• _Problem description_:
A line-by-line copy of the material below is required.

• _Supplied data_:
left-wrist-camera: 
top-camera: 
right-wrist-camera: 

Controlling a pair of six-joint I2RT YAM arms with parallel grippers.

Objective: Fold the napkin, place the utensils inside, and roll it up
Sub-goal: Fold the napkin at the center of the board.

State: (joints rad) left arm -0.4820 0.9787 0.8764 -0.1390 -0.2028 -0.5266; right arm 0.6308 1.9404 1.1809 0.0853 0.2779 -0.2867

• _Reply to the task_:
left-wrist-camera: 
top-camera: 
right-wrist-camera: 

Controlling a pair of six-joint I2RT YAM arms with parallel grippers.

Objective: Fold the napkin, place the utensils inside, and roll it up
Sub-goal: Fold the napkin at the center of the board.

State: (joints rad) left arm -0.4820 0.9787 0.8764 -0.1390 -0.2028 -0.5266; right arm 0.6308 1.9404 1.1809 0.0853 0.2779 -0.2867

This answer is now finished.